Among the lines below, copy exactly those from the one with "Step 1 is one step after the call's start" through the one with "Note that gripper", counting both ends.

++++++++

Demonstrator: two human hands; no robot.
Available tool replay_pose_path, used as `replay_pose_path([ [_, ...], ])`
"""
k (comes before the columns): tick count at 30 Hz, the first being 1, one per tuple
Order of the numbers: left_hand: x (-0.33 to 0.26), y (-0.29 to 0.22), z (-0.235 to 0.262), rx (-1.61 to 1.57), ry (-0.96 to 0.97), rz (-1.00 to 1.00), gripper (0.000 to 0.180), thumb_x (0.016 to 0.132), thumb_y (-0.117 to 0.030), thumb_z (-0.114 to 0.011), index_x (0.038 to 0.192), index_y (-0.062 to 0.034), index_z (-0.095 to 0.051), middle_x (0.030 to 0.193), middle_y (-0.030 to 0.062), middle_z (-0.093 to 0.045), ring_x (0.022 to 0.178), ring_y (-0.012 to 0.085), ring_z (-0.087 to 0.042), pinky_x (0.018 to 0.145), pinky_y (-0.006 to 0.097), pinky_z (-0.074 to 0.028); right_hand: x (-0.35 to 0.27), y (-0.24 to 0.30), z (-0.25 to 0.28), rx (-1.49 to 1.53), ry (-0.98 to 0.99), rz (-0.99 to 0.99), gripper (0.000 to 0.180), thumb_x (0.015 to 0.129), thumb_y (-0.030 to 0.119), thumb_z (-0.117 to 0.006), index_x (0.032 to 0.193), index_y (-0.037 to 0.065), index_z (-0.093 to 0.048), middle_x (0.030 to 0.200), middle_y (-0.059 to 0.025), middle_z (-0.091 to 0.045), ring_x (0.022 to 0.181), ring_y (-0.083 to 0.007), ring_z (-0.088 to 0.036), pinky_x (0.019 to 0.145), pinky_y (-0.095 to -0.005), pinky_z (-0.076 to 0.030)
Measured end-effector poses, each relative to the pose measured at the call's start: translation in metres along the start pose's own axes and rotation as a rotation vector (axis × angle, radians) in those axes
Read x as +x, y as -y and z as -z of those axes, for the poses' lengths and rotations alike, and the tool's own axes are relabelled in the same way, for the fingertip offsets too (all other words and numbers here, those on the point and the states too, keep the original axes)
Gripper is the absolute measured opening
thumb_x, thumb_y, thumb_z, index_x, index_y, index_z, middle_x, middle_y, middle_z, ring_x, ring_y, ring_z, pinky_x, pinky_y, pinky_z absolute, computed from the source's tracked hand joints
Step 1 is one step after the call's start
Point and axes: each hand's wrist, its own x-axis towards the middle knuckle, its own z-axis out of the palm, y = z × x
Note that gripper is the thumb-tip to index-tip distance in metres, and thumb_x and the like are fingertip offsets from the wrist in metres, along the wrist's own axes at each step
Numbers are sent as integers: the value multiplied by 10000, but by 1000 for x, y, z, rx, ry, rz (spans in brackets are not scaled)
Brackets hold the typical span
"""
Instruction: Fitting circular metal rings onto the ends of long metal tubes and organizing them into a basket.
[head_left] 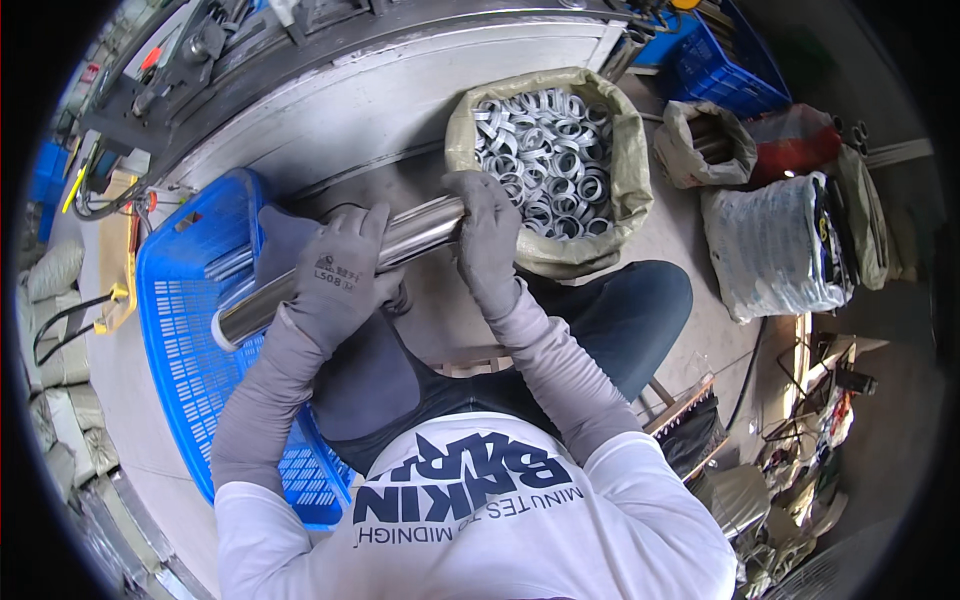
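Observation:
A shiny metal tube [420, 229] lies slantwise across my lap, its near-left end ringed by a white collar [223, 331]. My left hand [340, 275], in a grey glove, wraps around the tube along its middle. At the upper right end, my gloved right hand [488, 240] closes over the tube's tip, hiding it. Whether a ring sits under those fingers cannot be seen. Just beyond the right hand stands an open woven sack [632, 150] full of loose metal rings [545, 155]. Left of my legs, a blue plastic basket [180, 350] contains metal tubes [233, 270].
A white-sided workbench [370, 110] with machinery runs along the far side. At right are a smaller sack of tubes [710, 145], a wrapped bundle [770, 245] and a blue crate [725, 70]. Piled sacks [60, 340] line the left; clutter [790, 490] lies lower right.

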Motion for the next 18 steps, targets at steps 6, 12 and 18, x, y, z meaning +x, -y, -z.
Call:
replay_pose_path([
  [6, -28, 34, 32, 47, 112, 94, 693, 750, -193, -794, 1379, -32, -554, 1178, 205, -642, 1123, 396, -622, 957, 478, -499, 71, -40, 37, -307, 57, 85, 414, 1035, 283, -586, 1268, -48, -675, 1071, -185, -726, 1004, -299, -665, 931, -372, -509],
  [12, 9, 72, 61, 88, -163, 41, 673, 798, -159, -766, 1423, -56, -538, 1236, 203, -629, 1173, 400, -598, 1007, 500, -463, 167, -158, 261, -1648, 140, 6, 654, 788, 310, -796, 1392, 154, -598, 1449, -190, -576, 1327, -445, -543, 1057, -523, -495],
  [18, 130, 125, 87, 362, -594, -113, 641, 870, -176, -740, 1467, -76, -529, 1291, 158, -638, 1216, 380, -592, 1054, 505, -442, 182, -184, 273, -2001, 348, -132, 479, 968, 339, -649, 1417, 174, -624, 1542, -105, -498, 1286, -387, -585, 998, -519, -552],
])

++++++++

Reply to the exercise ->
Step 1 is one step after the call's start
Point and axes: each hand's wrist, its own x-axis towards the middle knuckle, its own z-axis out of the palm, y = z × x
Note that gripper is the thumb-tip to index-tip distance in metres, and thumb_x and the like are fingertip offsets from the wrist in metres, along the wrist's own axes at each step

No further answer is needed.